Desde las primeras horas del día, el primer cuadro de la ciudad se inundó con una vibrante gama de colores patrios.
Los comercios fijos y semifijos no tardaron en "hacer su agosto", aprovechando la alta demanda de los aficionados que buscaban desesperadamente portar la identidad nacional.
Sin embargo, la fiebre mundialista también trajo consigo un incremento en los precios; en diversos locales, las playeras de la escuadra azteca llegaron a cotizarse hasta en 500 pesos, una cifra que, a pesar de impactar los bolsillos, fue pagada con gusto por los fanáticos más apasionados.

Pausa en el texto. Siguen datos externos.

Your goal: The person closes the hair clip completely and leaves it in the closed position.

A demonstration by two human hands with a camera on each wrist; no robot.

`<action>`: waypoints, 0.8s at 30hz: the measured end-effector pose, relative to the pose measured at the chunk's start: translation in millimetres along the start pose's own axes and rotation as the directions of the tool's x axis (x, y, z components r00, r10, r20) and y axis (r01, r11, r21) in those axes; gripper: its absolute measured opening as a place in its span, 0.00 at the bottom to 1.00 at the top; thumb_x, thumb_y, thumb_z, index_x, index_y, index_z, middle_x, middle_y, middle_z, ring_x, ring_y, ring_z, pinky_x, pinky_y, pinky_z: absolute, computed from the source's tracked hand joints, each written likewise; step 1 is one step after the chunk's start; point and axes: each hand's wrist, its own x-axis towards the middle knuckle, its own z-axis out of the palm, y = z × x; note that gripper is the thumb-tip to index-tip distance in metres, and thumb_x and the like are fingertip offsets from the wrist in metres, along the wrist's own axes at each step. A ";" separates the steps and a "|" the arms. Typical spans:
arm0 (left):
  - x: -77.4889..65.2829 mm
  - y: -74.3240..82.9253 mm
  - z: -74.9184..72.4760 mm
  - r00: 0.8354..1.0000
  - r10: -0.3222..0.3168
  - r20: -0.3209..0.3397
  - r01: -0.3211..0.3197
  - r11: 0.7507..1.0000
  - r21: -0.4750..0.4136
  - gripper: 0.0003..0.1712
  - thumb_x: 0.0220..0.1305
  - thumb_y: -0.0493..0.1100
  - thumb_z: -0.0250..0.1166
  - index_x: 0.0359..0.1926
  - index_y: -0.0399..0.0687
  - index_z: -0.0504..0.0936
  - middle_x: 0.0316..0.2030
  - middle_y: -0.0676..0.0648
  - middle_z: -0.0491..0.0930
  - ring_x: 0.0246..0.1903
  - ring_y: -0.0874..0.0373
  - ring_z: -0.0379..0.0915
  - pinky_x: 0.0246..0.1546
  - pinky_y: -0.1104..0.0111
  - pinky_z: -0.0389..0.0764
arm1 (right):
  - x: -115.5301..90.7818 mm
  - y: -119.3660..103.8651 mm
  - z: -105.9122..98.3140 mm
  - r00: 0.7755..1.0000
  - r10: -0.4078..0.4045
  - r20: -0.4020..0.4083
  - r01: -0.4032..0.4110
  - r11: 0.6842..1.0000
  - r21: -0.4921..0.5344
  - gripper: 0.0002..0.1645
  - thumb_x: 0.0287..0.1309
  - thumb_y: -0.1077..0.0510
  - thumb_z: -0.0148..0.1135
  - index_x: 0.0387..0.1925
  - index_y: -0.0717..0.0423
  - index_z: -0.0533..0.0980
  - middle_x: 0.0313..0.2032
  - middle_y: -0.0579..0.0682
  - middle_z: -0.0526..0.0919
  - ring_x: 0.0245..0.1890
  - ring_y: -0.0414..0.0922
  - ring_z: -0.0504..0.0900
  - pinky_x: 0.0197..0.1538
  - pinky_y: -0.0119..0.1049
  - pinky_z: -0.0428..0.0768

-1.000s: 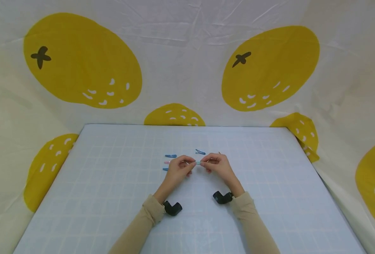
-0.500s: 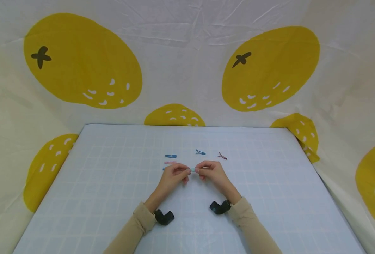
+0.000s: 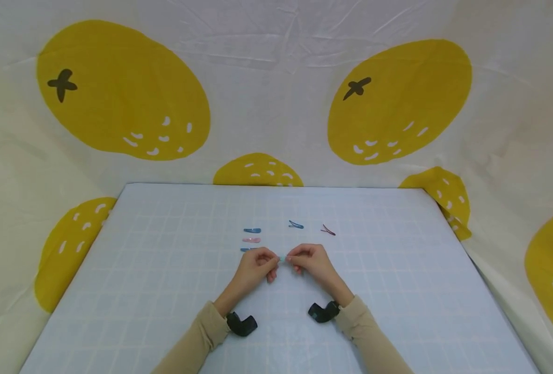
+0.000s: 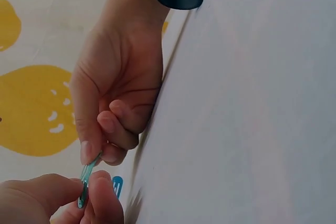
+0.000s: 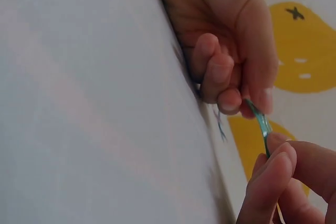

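A small teal snap hair clip (image 3: pixel 282 258) is held between both hands above the table. My left hand (image 3: pixel 254 266) pinches one end between thumb and fingers, and my right hand (image 3: pixel 315 263) pinches the opposite end. In the left wrist view, the teal clip (image 4: pixel 86 181) spans the two sets of fingertips, its narrow strips showing slightly apart. Seen from the right wrist, the clip (image 5: pixel 260 120) looks thin, nearly edge-on, with its ends covered by fingers. Behind my left hand lies a blue clip (image 3: pixel 246 250), partly hidden.
Left of centre on the white table (image 3: pixel 164 291), a blue hair clip (image 3: pixel 252 230) and a pink one (image 3: pixel 251 240) lie in a column. Farther right sit a blue clip (image 3: pixel 296 225) and a dark red clip (image 3: pixel 328 230), both spread open. A fruit-patterned cloth (image 3: pixel 267 104) hangs behind.
Both hands have moved toward the body and slightly left, carrying the teal clip. The pink clip and the dark red clip have come out from behind them.
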 end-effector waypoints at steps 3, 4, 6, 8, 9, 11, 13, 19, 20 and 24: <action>-0.2 0.4 0.7 1.000 0.010 0.003 -0.011 0.999 0.053 0.07 0.67 0.41 0.66 0.36 0.40 0.80 0.19 0.46 0.79 0.16 0.55 0.75 0.21 0.69 0.78 | -0.2 1.5 1.3 1.000 -0.005 -0.020 0.005 1.000 -0.004 0.06 0.58 0.66 0.68 0.35 0.68 0.83 0.24 0.63 0.82 0.19 0.42 0.75 0.26 0.31 0.75; -0.4 0.3 0.9 1.000 0.011 0.004 -0.011 0.998 0.064 0.07 0.67 0.41 0.66 0.35 0.40 0.80 0.19 0.47 0.79 0.16 0.56 0.75 0.21 0.69 0.78 | -0.3 2.2 1.6 1.000 -0.007 -0.025 0.007 1.000 -0.007 0.05 0.58 0.66 0.68 0.35 0.67 0.83 0.22 0.61 0.82 0.19 0.42 0.75 0.26 0.30 0.75; -1.2 1.5 1.4 1.000 0.015 0.004 -0.016 0.996 0.086 0.07 0.68 0.40 0.65 0.35 0.41 0.79 0.18 0.47 0.79 0.15 0.56 0.75 0.21 0.69 0.78 | -0.7 2.6 2.2 0.999 -0.022 -0.034 0.021 1.000 -0.022 0.05 0.58 0.65 0.69 0.34 0.66 0.83 0.21 0.57 0.82 0.18 0.42 0.75 0.26 0.30 0.75; -2.1 2.2 1.8 1.000 0.026 0.004 -0.027 0.995 0.100 0.07 0.68 0.40 0.65 0.35 0.41 0.79 0.18 0.48 0.78 0.15 0.56 0.75 0.20 0.69 0.78 | -1.9 2.2 2.9 0.998 -0.037 -0.042 0.036 0.999 -0.031 0.05 0.57 0.65 0.70 0.33 0.66 0.83 0.21 0.56 0.82 0.17 0.41 0.76 0.25 0.31 0.76; -2.6 2.5 2.1 0.999 0.031 0.004 -0.032 0.994 0.105 0.07 0.68 0.40 0.64 0.34 0.41 0.79 0.18 0.48 0.78 0.15 0.56 0.75 0.19 0.69 0.78 | -2.4 2.1 3.3 0.998 -0.044 -0.046 0.042 0.999 -0.033 0.05 0.57 0.65 0.70 0.32 0.65 0.84 0.21 0.56 0.83 0.17 0.41 0.76 0.25 0.31 0.76; -3.5 3.0 2.6 0.999 0.038 0.001 -0.038 0.993 0.115 0.07 0.68 0.40 0.64 0.34 0.40 0.79 0.17 0.48 0.78 0.14 0.56 0.74 0.19 0.69 0.78 | -3.1 2.3 3.9 0.997 -0.060 -0.051 0.058 0.998 -0.040 0.05 0.56 0.65 0.70 0.32 0.65 0.84 0.21 0.57 0.84 0.17 0.41 0.76 0.24 0.32 0.76; -4.4 2.8 2.8 0.999 0.035 -0.002 -0.034 0.992 0.125 0.07 0.69 0.39 0.64 0.34 0.40 0.78 0.17 0.48 0.78 0.14 0.56 0.74 0.18 0.69 0.78 | -3.0 3.1 4.7 0.997 -0.066 -0.049 0.064 0.997 -0.041 0.05 0.56 0.64 0.70 0.32 0.66 0.84 0.21 0.57 0.83 0.16 0.41 0.76 0.24 0.32 0.76; -5.4 2.5 2.9 1.000 0.002 -0.002 -0.001 0.990 0.144 0.07 0.69 0.40 0.64 0.34 0.42 0.78 0.18 0.48 0.78 0.13 0.56 0.75 0.16 0.68 0.77 | -3.7 2.9 7.0 0.997 -0.045 -0.057 0.042 0.998 -0.046 0.04 0.56 0.65 0.70 0.31 0.64 0.84 0.20 0.56 0.82 0.16 0.41 0.76 0.24 0.32 0.75; -5.2 2.6 2.9 1.000 -0.002 0.000 0.002 0.990 0.143 0.07 0.69 0.40 0.64 0.34 0.42 0.78 0.18 0.48 0.78 0.13 0.56 0.75 0.16 0.68 0.78 | -3.8 2.9 7.1 0.997 -0.041 -0.061 0.038 0.998 -0.048 0.03 0.56 0.66 0.70 0.31 0.64 0.84 0.19 0.55 0.82 0.16 0.41 0.76 0.24 0.31 0.75; -4.6 3.8 3.1 1.000 -0.005 0.009 0.004 0.990 0.140 0.08 0.69 0.40 0.64 0.33 0.41 0.77 0.19 0.48 0.78 0.13 0.56 0.75 0.16 0.67 0.78 | -3.7 2.9 6.7 0.997 -0.033 -0.069 0.029 0.998 -0.064 0.05 0.55 0.65 0.71 0.31 0.66 0.83 0.18 0.54 0.82 0.16 0.41 0.75 0.23 0.32 0.75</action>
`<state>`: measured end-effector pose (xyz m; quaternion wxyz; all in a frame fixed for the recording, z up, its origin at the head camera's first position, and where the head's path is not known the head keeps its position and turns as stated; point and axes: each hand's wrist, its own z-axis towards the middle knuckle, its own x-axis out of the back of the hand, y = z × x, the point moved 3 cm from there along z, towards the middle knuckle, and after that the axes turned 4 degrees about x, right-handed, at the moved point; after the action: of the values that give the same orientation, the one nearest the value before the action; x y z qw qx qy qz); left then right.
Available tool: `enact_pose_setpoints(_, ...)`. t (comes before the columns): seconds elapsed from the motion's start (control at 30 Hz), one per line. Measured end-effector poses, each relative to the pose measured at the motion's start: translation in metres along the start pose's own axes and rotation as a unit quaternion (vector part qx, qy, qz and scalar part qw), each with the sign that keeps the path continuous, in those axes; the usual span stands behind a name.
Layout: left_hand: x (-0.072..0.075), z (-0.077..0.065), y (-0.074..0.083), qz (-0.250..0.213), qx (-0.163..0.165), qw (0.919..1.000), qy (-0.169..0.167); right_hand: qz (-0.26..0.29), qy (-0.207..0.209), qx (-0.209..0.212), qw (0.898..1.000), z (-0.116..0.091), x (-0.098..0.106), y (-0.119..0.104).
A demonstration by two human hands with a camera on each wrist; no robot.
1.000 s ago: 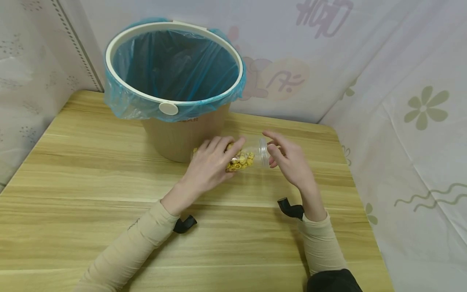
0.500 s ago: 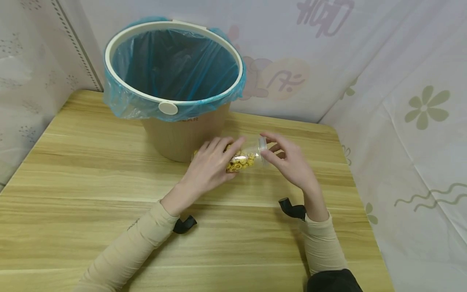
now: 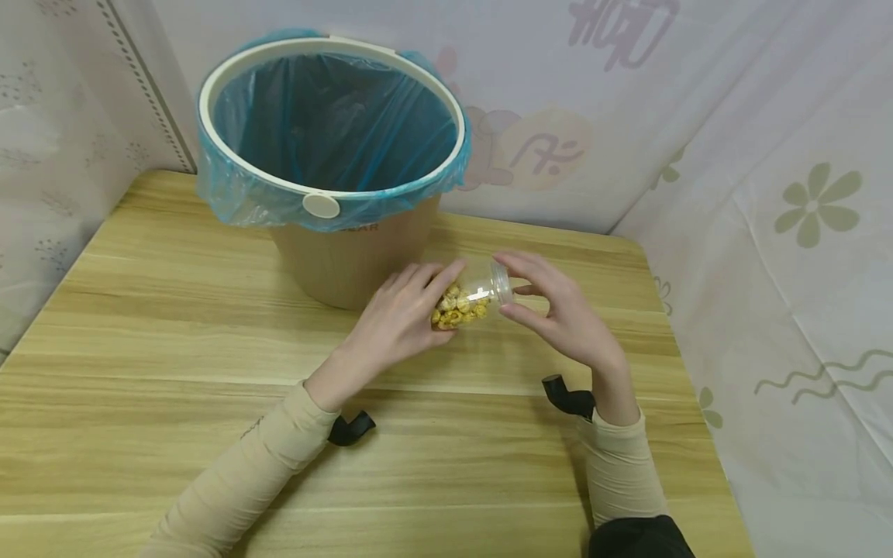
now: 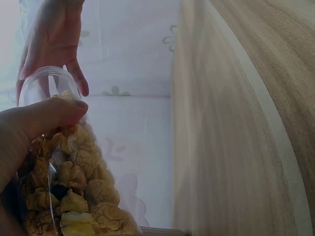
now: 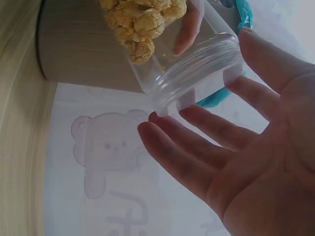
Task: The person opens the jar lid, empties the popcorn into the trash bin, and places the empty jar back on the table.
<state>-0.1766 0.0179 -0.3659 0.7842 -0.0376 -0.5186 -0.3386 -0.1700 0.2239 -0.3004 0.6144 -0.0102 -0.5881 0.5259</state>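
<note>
The left hand (image 3: 398, 319) wraps its grip around a clear jar (image 3: 480, 291), thumb across its side, with yellow popcorn (image 3: 457, 310) filling the part nearest the palm. The jar lies sideways above the counter (image 3: 432, 480), its ribbed end pointing right; whether it touches the wood is hard to tell. At that end the right hand (image 3: 563, 314) has a wide grip, fingers parted and almost straight, thumb and fingertips around the rim. The jar is just to the near right of a tan bin (image 3: 349, 263), which stands at the far side with a blue liner (image 3: 244, 203) folded over its pale rim. Beige sleeves (image 3: 261, 461) cover both forearms, and a printed white cloth (image 3: 739, 108) hangs behind.
</note>
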Motion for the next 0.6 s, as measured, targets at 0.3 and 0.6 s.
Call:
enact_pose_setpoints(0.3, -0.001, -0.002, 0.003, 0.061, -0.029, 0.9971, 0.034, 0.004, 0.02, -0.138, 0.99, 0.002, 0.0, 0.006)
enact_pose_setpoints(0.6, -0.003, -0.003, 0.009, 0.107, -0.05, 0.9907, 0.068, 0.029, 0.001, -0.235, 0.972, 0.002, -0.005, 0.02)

Se unen funcionarios a la fiebre mundialista
El ambiente festivo no fue exclusivo de la ciudadanía ya que la euforia mundialista escaló hasta las oficinas gubernamentales, donde altos funcionarios del municipio de Chihuahua decidieron poner una pausa a la rigidez del protocolo y portar con orgullo la playera de la Selección Mexicana.
Entre los servidores públicos contagiados por la fiebre del fútbol destacó el alcalde de Chihuahua, Marco Antonio Bonilla Mendoza, quien junto al secretario del Ayuntamiento, Roberto Fuentes Rascón, lució los colores tricolores durante sus actividades de este jueves, mostrando su total respaldo al equipo nacional en este arranque histórico.
Pronósticos locales: Fe en el Dos a Cero
Entre banderas, cornetas y sombreros que abarrotaban las calles, el tema de conversación obligado era el resultado del encuentro. Aunque los pronósticos entre los peatones y comerciantes de la zona centro eran sumamente variados, existía una clara tendencia de optimismo que predeterminaba un marcador final; 2-0 a favor de la Selección Mexicana.
"El ambiente es increíble, la gente tiene mucha fe. Aunque las playeras estén caras, el orgullo de apoyar a México en nuestro propio Mundial no tiene precio", comentó uno de los comerciantes locales mientras acomodaba el calzado y las banderas tricolores.
Con las calles pintadas de fiesta, el comercio en su punto más alto y el respaldo unánime desde el sector público hasta el privado, la ciudad de Chihuahua demostró que la pasión mundialista apenas comienza, dejando claro que el estado vive el fútbol con la misma intensidad que el resto del país.